After talking with other parents of children affected with homocystinuria, several pediatricians, a geneticist at an academic medical center located two hours away, and nutritionists, we gained some confidence that we could take care of Zachary and provide him with a normal childhood. Zachary has been on a low protein diet for almost 10 years now and his disease is under control. He is in the 5th grade and a very active and bright child. He is doing well in school, plays soccer and baseball, and does all the things any other 10-year would do—birthday parties, Little League, Boy Scouts, etc. By detecting Zachary’s condition at a very early age before any symptoms developed and adjusting his diet, Zachary is a bright and healthy boy.

III. . Alpha-1 Antitrypsin Deficiency

Growing up, I was busy and energetic like everyone else. Rarely did I have to go to the doctor. The only real problems I remember were the coughing spells I would occasionally suffer, but I blamed them on my father's smoking habit.

During a routine physical, my doctor noticed high levels of alanine aminotransferase (ALT) on my liver function tests and referred me to a liver specialist. He diagnosed me with alpha-1 antitrypsin deficiency. Though I felt fine, the specialist ordered a liver biopsy and referred me to another specialist, a lung doctor. Everything moved very fast and I didn't understand half of the information I was told and I had no idea what to expect. After a second liver biopsy and a session with a genetic counselor, hours educating myself and my family, I am beginning to understand what it means to be diagnosed with alpha-1 antitrypsin deficiency.

To understand my own health risks and to understand my childrens' risks of developing alpha-1 antitrypsin, I had a genetic test performed. However, to avoid the risk of genetic discrimination, I have kept the initial genetic testing results out of my medical record.

While it was scary to find out about the disease initially, it has enabled me to possibly change the course of the disease process. For example, I have become a sort of health nut as a result of all of this. I exercise daily, watch my diet, avoid smoky environments and pollutants, and watch my alcohol intake. While everyone should do these things, it is imperative that I do them to help prevent the early onset of disease symptoms. Early diagnosis may have saved me from living a more dangerous lifestyle and damaging either my lungs or my liver. This is one disease where lifestyle changes can result in a longer life when diagnosed early.

IV. . Type II Diabetes

Sarah was 26 years old when she was diagnosed with Type II diabetes. She had had a recurrent skin infection for almost a year. At first it was a nuisance and since she had no health insurance, it was just something she had to put up with. Then, she seemed to develop an unquenchable thirst and was always drinking water. Despite her increased drinking habits, she managed to lose almost 40 pounds. Finally, the pain from the skin infection became so excruciating that she had no choice but to go to the emergency room. There, they officially diagnosed her with Type II diabetes although she had likely been affected with the disease for some time.

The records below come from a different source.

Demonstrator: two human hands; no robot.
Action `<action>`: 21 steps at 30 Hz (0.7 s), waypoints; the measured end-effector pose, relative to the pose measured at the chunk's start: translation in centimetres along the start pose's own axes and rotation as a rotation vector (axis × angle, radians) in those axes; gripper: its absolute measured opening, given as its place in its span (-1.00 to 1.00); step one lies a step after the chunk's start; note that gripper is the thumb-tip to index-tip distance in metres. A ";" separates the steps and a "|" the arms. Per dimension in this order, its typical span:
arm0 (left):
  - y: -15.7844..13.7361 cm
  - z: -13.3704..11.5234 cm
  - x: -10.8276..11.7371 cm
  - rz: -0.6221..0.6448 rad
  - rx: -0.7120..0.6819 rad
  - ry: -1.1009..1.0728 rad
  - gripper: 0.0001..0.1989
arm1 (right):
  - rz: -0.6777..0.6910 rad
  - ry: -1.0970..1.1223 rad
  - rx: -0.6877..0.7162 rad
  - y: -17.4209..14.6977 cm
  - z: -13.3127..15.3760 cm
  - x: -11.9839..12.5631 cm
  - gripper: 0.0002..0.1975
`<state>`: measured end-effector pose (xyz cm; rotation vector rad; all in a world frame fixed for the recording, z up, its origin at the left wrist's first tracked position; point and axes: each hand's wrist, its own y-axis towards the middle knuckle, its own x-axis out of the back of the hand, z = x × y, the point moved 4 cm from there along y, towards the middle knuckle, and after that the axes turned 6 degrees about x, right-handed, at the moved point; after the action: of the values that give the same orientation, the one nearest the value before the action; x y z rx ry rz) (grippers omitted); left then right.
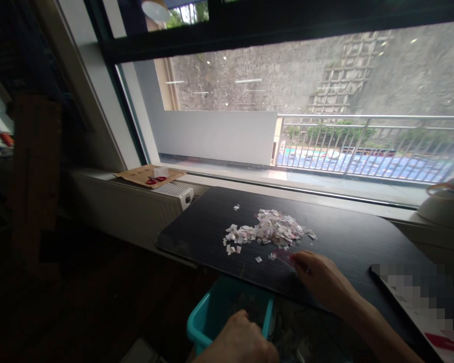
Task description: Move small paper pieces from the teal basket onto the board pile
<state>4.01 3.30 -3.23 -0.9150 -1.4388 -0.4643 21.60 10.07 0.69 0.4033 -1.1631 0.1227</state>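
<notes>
Taking the pile of paper pieces (278, 227) as the reference, you have the bulk of the visible cuttings massed in one heap on the dark counter (344, 232), with a thinner trail running off its left side. On this showing, the gathering is judged partly complete.

Outstanding: a few scraps (236, 206) lie apart, beyond the trail and to the left of the pile; one loose square (258, 259) lies nearer to you than the pile, and others sit close by.

Your right hand (316, 277) is just on the near side of the pile, fingers pinched on a thin, translucent, pinkish piece (283, 257); whether that piece touches the cuttings cannot be told. Your left hand (238, 340) is nearer to you than the pile and lower, at the teal bin (200, 322), with fingers curled; whether it grips the rim is not shown.

The bin stands below the counter's edge, on the near side of the pile. Its inside is too dark to establish how much it contains. Red-handled scissors (157, 180) rest on a brown envelope (136, 176), well left of the pile and unused.
</notes>
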 end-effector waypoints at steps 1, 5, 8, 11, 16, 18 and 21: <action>0.0 0.0 0.0 0.002 0.002 -0.001 -0.84 | -0.007 -0.008 -0.017 -0.1 -0.2 0.2 -0.74; -0.1 -0.1 0.3 -0.024 -0.004 -0.007 -0.88 | -0.021 -0.007 -0.029 -0.4 -0.2 0.2 -0.74; 0.0 0.0 0.1 -0.043 -0.010 0.012 -0.86 | 0.000 0.008 -0.004 -0.5 0.6 -0.4 -0.76; 0.0 0.0 0.0 -0.043 -0.013 0.024 -0.81 | 0.033 0.085 0.053 -0.6 1.6 -1.0 -0.76; -0.3 -0.2 0.3 -0.005 -0.003 0.010 -0.82 | 0.013 0.065 0.027 -0.5 1.2 -0.8 -0.76; -0.3 -0.3 0.5 -0.006 0.002 0.005 -0.83 | 0.010 0.053 -0.005 -0.5 0.6 -0.7 -0.75; -0.3 -0.3 0.4 -0.021 0.003 -0.009 -0.83 | -0.007 0.046 -0.025 -0.6 0.2 -0.5 -0.74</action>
<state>3.99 3.02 -2.75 -0.9016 -1.4582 -0.4746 21.36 9.49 0.14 0.3808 -1.1165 0.1111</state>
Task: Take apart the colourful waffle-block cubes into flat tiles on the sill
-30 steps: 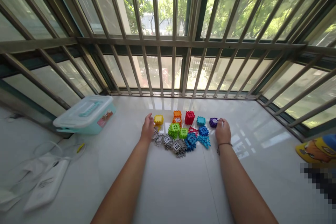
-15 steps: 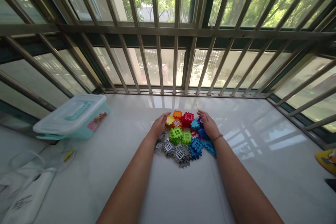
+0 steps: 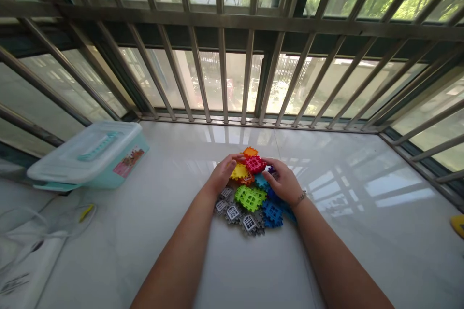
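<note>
Reaching out over the white floor (image 3: 253, 260), my two forearms run forward to a heap of plastic building blocks. Nearest me lie the grey window pieces (image 3: 239, 212), with the green blocks (image 3: 250, 197) and blue blocks (image 3: 272, 212) just behind. My left hand (image 3: 221, 176) cups the heap's left side, fingers spread and curved against the yellow block (image 3: 239, 171). My right hand (image 3: 284, 182) cups the right side, fingers also apart, laid over the blue and purple pieces. Between them sits the red block (image 3: 255, 164), the orange block (image 3: 250, 151) just beyond. Off to the left stands a lidded teal box (image 3: 90, 154). Farthest off, metal window bars (image 3: 224, 77) close the ledge.
</note>
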The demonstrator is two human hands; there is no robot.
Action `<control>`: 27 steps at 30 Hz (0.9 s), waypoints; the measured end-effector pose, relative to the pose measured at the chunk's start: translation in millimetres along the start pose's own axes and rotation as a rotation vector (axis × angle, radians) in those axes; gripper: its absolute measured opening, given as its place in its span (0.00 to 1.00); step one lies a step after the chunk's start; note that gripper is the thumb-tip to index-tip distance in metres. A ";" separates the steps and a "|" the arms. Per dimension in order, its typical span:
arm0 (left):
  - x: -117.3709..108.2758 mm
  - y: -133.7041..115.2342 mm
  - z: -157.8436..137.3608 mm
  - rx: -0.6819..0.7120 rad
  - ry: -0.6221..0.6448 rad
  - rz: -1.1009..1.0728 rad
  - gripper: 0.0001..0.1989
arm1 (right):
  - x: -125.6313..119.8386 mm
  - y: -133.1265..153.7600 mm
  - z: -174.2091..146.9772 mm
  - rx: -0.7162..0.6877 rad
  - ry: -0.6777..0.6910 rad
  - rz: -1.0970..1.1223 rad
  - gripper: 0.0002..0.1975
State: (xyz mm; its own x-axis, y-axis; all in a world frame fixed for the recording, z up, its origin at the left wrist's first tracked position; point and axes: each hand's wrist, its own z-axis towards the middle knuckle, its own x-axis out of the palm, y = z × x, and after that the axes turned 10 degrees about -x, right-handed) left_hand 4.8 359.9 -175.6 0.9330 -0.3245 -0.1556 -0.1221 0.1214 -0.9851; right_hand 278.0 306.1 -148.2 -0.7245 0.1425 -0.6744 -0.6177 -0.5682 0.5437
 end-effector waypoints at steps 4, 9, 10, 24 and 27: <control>1.5 -2.6 -3.7 -0.044 0.056 -0.185 0.36 | 0.8 13.4 1.6 -0.086 0.026 -0.016 0.23; 3.7 -12.2 -6.7 -0.036 0.147 -0.141 0.34 | 6.2 27.9 2.8 -0.176 0.064 -0.008 0.18; 3.9 -13.6 -6.5 -0.020 0.174 -0.118 0.32 | 7.8 30.5 3.1 -0.196 0.069 -0.005 0.17; -8.4 1.7 2.5 -0.036 -0.341 0.065 0.19 | -16.7 -33.7 -1.2 0.095 -0.277 -0.219 0.24; -13.3 3.4 5.0 -0.083 -0.386 0.079 0.26 | -24.4 -69.8 -3.7 0.285 -0.236 -0.283 0.33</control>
State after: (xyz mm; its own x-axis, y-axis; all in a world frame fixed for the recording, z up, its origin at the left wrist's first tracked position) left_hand -6.3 369.3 -176.6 0.9764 0.0605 -0.2073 -0.2104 0.0504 -0.9763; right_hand 339.8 339.3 -171.5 -0.5451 0.4590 -0.7016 -0.8364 -0.2401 0.4927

Even without the diagnostic blood tests and a clinical examination, Sarah’s high risk of diabetes should have been noted many years ago. Of notable significance, her grandfather, mother, and two cousins have diabetes. Although Type II diabetes is likely caused by a combination of genetic and environmental factors, the high prevalence of diabetes in her family strongly suggested that Sarah was at high risk and a healthy diet and regular exercise could have helped prevent the early onset and severe symptoms she now experiences. Second, Sarah was always a large child and constantly ate foods high in fat and sugar.

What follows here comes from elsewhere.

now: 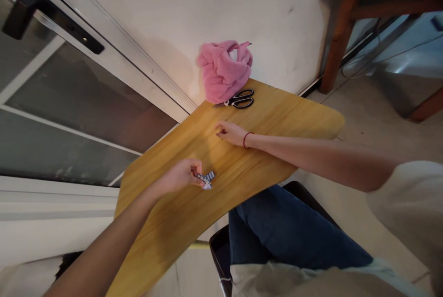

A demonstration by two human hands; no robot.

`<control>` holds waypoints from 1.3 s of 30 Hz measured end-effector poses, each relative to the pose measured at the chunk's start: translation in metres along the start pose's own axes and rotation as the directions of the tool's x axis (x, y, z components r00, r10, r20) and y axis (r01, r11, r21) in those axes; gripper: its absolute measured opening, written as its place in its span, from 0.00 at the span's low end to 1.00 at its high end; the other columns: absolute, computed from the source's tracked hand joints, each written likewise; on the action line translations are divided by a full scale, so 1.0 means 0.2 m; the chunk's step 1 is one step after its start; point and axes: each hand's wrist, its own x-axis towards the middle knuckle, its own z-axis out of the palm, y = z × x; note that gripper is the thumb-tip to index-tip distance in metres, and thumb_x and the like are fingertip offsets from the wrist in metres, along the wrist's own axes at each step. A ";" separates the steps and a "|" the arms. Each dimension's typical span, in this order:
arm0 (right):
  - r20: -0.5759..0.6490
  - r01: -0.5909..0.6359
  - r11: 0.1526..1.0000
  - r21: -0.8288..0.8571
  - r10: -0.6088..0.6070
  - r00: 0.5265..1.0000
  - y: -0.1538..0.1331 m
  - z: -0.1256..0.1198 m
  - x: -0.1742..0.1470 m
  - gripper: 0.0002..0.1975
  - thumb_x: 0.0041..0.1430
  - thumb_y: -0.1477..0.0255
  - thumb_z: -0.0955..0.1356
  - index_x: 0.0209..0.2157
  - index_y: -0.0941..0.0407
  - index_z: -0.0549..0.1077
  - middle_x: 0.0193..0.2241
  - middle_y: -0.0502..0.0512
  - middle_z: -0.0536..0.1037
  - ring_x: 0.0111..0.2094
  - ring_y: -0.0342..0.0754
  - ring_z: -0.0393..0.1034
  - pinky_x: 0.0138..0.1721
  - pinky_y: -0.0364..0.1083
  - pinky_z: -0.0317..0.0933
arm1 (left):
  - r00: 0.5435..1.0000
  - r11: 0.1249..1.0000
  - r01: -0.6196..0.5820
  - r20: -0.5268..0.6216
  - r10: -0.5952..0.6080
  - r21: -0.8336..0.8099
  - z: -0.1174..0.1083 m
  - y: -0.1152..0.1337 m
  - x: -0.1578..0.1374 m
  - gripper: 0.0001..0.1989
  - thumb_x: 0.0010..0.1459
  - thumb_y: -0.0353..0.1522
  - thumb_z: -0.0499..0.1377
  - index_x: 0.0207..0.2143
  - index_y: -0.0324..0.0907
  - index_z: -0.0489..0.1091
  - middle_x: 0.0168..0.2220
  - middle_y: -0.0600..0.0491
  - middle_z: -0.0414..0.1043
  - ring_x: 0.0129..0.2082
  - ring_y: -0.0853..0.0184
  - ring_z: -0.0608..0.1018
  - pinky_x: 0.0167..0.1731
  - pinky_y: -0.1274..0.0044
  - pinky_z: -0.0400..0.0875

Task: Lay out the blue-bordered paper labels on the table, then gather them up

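Note:
My left hand [183,175] is closed, pinching a small blue-and-white patterned piece [208,179], maybe cloth or ribbon, just over the wooden table [166,223]. Part of that piece sticks out past the fingertips, and the rest is hidden in the grip. Farther up the table, my right hand [232,133] has its fingers curled together, with a red cord bracelet at the wrist. Whatever those fingers hold, if anything, is too small to make out. The two hands are apart.
Black-handled scissors [242,99] lie at the table's far corner, against a bunched pink fleece bag or cloth [223,68]. A wall stands behind, with a framed glass door [79,103] on the left. Another wooden table [341,38] is at the upper right.

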 end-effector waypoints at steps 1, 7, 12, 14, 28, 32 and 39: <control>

Now, at the age of 41, the damage from the disease has devastated the life she was trying to make for herself. Over the past 5 years, she had had two toes on her left foot amputated, her eyesight was rapidly deteriorating, at least four teeth had to be pulled, and she was admitted twice with life-threatening flu infections. Although she refuses to believe it, her doctors have repeatedly told her that just by knowing her family history and a commitment to a healthier lifestyle, much of this could have been prevented.